Supplied information section start

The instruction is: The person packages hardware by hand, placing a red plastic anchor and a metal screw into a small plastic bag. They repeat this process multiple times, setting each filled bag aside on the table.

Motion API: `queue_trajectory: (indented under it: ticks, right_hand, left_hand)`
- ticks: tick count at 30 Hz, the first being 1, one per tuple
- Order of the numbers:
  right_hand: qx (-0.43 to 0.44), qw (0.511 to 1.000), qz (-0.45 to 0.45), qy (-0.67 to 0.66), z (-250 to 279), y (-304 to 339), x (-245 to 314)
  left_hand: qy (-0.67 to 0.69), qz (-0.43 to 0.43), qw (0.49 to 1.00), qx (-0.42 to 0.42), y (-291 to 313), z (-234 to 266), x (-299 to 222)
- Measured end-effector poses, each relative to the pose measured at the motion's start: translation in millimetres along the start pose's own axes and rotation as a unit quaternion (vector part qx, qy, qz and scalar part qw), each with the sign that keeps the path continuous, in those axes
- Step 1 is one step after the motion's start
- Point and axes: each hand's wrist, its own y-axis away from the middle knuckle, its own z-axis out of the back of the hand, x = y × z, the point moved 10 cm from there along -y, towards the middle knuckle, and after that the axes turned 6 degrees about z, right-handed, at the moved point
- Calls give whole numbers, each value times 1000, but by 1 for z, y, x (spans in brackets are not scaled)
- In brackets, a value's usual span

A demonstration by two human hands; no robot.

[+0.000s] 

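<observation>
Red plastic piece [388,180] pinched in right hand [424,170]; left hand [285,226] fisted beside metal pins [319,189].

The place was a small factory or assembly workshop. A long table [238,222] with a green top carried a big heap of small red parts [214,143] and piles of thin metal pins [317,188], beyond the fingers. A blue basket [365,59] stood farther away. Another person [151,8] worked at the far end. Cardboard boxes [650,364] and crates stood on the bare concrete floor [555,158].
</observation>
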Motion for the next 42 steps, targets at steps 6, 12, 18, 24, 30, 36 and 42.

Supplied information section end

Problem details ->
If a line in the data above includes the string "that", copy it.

Completed task ->
- Measured end-effector poses, each relative to the pose measured at the motion's start: translation in millimetres along the start pose's own axes and rotation as a unit quaternion (vector part qx, qy, qz and scalar part qw), each with the sign that keeps the path continuous, in those axes
- Point and axes: each hand's wrist, its own y-axis away from the middle knuckle, its own z-axis out of the back of the hand, x = y × z, the point moved 10 cm from there along -y, towards the middle knuckle, and after that the axes turned 6 degrees about z, right-handed, at the moved point

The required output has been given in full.